*Prompt*.
In how many lines of the listing below does "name" appear? Reply with the number only.

*Recorded information*.
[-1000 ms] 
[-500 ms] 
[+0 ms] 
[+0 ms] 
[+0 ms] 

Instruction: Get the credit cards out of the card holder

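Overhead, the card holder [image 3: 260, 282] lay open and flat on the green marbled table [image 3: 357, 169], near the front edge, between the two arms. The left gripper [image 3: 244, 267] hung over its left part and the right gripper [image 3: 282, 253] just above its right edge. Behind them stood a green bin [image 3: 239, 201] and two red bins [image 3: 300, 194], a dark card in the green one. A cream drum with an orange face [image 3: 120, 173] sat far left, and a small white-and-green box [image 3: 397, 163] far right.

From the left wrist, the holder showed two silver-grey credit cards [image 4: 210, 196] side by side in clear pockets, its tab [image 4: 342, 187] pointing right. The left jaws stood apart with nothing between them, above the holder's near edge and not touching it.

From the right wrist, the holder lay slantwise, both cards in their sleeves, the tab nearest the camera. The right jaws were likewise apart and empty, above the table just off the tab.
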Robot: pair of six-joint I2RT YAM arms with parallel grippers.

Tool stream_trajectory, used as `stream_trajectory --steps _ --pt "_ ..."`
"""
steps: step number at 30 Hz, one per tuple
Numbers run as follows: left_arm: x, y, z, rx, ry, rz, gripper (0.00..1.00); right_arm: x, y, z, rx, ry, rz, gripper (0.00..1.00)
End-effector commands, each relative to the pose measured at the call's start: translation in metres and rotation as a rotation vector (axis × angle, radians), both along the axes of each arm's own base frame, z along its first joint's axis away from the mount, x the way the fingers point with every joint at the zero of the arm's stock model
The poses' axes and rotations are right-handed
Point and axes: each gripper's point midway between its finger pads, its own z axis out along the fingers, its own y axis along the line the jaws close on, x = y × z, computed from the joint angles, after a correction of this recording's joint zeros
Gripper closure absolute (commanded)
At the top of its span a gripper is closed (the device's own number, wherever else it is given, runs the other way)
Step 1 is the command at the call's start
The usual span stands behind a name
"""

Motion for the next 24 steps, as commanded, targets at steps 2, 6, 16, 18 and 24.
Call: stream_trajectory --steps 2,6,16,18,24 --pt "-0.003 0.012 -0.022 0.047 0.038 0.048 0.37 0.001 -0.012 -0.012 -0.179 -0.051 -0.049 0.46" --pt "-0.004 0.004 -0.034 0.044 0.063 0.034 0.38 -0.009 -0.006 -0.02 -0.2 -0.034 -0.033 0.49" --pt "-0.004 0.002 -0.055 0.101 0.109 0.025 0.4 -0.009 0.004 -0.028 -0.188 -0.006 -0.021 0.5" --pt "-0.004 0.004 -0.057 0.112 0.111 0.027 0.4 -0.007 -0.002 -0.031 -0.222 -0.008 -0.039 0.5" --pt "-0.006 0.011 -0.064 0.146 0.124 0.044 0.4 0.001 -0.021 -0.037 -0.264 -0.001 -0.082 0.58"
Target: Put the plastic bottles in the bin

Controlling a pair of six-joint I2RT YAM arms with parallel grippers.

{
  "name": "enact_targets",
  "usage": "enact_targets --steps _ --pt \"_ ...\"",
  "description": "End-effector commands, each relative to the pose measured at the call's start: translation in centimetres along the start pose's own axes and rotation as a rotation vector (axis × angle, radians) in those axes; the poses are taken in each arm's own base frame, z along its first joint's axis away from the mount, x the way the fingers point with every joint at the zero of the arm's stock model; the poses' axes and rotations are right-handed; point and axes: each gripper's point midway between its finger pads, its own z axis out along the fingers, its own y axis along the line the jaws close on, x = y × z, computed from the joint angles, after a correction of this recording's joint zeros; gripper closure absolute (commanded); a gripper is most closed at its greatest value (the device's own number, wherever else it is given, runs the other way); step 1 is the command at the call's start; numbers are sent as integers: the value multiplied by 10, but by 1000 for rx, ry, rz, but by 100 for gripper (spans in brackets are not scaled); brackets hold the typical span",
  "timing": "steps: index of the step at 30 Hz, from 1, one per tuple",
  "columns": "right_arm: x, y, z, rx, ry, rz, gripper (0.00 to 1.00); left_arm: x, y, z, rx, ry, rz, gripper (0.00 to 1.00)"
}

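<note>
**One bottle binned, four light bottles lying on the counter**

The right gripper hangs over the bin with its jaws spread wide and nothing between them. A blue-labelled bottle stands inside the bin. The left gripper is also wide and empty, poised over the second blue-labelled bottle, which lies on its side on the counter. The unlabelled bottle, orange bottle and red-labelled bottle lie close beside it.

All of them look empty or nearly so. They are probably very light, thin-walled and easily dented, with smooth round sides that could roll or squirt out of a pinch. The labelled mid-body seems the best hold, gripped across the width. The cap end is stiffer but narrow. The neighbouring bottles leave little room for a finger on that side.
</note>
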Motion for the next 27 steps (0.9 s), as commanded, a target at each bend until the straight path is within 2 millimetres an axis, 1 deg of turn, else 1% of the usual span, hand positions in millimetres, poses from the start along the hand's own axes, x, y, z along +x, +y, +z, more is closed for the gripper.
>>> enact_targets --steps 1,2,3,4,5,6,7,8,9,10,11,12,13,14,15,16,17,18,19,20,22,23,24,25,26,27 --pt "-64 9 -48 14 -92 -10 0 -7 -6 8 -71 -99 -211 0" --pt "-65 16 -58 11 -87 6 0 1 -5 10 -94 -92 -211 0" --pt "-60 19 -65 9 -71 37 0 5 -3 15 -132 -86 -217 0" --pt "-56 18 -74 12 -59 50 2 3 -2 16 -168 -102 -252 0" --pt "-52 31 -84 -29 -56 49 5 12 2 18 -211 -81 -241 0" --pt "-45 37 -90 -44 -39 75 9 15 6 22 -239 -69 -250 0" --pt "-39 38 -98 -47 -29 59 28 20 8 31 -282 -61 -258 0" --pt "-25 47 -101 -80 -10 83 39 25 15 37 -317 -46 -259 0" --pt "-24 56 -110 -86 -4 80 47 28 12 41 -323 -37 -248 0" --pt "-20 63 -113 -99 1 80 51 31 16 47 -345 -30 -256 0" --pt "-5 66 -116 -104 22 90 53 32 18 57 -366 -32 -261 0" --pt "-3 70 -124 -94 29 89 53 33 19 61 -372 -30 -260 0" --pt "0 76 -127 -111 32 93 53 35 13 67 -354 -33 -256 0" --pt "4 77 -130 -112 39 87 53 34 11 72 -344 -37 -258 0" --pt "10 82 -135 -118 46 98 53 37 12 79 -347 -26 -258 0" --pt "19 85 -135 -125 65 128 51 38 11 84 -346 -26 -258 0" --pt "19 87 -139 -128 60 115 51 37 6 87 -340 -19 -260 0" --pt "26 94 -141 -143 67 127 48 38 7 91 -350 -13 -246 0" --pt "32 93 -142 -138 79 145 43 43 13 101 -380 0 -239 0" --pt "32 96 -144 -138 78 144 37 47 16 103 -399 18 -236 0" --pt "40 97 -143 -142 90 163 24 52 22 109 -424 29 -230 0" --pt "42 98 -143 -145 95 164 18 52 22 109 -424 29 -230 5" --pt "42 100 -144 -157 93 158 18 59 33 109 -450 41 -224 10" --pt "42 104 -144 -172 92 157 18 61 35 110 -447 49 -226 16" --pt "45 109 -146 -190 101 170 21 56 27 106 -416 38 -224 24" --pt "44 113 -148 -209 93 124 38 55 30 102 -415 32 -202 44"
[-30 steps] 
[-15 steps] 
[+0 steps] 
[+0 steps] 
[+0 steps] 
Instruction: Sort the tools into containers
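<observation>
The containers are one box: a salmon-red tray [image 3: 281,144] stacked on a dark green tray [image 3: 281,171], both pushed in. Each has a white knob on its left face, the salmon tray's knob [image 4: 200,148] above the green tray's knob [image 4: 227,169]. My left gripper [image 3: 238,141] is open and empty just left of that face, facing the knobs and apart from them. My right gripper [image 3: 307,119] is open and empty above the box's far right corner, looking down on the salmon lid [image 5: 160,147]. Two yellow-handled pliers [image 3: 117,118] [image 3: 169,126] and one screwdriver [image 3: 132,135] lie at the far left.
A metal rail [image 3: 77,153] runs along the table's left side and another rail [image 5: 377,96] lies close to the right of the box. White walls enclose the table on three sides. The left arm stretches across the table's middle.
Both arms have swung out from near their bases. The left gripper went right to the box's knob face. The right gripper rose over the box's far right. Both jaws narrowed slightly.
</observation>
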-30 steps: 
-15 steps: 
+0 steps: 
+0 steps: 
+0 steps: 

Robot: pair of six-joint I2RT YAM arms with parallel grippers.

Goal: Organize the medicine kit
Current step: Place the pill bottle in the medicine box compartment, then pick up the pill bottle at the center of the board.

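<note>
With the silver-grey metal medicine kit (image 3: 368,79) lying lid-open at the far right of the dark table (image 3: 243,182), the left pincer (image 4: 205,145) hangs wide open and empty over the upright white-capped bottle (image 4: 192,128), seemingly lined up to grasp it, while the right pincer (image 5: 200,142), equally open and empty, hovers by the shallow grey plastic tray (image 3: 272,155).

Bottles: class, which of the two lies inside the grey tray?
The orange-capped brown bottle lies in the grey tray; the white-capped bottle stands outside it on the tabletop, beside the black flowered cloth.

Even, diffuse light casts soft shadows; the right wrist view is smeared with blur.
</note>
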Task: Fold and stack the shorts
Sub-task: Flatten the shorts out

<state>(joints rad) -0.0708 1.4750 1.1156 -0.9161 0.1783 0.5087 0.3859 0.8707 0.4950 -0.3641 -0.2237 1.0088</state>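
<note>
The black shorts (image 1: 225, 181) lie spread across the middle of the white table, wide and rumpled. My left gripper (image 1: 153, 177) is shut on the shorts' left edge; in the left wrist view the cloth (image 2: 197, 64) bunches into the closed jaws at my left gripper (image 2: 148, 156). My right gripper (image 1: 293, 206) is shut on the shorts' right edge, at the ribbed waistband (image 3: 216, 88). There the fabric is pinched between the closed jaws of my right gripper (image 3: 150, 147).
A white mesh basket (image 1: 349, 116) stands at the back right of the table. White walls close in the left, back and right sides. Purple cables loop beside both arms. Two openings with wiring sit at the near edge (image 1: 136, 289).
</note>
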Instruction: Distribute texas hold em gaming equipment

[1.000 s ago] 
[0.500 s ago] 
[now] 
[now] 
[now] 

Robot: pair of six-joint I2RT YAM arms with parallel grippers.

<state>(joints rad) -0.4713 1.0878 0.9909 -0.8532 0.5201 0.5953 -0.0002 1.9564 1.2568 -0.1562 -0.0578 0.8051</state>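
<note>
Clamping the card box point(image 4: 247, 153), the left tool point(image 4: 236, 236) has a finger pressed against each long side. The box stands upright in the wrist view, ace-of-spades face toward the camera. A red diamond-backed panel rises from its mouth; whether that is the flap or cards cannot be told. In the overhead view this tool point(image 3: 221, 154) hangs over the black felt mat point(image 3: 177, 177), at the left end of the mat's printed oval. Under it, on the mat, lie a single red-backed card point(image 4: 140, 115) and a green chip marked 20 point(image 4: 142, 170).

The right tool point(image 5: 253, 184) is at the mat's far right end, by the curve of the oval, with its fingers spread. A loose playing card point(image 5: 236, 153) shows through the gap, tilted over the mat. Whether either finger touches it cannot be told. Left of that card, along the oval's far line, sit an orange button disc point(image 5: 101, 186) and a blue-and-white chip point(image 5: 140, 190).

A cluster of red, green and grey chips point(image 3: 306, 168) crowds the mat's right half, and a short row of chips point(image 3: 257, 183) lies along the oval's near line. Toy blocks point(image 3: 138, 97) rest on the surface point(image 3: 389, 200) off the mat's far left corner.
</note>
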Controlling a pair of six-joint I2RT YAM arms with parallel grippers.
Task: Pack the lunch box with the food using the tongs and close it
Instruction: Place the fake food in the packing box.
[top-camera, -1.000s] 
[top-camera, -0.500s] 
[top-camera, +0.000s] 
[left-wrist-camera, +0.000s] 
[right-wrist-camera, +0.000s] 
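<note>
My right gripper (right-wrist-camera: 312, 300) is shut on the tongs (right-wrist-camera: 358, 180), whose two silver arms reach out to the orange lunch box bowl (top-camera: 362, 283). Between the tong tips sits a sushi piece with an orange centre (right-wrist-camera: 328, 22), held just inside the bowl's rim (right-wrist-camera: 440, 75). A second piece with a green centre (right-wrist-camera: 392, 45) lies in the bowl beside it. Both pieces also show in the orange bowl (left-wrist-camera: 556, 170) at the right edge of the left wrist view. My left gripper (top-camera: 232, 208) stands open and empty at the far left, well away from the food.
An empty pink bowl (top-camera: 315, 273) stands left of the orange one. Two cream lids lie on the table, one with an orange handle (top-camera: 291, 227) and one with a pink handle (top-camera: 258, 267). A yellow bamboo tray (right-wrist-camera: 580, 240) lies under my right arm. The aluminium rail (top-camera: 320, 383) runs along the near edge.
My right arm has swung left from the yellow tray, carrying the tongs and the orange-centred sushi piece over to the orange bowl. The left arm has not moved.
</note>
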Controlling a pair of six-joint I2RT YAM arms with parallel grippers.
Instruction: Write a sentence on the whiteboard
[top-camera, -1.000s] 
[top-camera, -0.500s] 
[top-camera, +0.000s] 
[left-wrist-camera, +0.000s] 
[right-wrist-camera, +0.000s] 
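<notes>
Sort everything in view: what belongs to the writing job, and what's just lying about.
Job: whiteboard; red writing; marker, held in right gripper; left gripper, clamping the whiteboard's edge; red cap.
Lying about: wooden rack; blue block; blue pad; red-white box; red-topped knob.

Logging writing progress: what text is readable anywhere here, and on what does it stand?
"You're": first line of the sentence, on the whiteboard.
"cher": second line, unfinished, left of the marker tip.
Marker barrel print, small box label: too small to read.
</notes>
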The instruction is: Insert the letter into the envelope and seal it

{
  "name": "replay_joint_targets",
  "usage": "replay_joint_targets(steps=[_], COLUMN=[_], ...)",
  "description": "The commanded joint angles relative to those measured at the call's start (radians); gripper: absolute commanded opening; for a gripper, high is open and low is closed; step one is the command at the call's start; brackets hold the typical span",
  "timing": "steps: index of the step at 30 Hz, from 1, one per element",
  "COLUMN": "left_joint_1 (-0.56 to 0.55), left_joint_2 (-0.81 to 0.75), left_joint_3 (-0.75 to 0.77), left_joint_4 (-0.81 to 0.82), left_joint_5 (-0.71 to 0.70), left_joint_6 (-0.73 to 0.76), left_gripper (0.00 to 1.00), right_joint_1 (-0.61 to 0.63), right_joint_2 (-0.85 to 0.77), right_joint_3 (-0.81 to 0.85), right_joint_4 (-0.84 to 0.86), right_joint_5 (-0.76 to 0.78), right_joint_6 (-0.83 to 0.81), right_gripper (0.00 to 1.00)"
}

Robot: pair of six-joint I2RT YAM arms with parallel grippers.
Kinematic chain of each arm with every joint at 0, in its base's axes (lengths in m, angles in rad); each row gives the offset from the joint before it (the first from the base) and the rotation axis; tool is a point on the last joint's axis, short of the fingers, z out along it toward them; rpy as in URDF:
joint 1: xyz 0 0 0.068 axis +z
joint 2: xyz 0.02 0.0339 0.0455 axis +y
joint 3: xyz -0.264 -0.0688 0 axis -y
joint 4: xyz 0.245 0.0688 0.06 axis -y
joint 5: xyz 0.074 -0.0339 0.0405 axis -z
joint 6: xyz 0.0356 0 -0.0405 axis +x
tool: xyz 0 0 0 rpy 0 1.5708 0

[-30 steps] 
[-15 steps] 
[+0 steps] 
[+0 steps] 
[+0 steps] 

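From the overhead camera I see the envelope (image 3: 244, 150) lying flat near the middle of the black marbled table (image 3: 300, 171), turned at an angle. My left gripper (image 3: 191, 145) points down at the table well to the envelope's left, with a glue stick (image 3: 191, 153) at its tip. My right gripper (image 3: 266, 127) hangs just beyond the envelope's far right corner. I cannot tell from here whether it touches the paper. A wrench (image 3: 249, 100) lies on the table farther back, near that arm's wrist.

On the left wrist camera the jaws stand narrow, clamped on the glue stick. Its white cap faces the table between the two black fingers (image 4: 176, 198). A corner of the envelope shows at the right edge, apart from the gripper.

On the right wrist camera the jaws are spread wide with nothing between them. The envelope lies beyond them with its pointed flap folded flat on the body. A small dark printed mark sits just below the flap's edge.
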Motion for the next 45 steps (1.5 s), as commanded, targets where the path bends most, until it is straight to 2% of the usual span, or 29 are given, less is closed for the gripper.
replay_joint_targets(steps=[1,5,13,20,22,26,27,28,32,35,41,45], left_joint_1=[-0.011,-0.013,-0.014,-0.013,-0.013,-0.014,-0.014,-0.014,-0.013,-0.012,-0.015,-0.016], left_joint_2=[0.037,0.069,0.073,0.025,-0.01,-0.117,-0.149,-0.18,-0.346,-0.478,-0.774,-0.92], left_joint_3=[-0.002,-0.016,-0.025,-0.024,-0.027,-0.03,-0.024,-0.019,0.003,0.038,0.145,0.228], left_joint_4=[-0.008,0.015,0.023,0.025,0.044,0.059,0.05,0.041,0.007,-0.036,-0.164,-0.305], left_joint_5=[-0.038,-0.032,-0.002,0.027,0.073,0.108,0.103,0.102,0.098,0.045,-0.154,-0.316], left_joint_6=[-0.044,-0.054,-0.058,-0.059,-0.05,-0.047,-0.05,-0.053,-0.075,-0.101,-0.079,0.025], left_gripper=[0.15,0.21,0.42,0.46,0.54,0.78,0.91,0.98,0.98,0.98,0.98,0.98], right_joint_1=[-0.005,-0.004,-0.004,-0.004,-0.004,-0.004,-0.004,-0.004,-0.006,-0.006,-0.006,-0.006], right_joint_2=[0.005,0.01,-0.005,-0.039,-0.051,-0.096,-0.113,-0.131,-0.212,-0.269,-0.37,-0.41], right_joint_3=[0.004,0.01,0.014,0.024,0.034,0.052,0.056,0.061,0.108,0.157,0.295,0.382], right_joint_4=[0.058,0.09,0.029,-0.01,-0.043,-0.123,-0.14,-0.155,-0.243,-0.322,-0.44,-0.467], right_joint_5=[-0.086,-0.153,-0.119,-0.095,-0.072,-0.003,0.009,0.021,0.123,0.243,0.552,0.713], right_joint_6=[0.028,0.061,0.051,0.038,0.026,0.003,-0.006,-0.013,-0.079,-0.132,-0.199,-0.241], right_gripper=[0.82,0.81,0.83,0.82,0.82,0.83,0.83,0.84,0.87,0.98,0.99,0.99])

*Reply to the exercise*.
3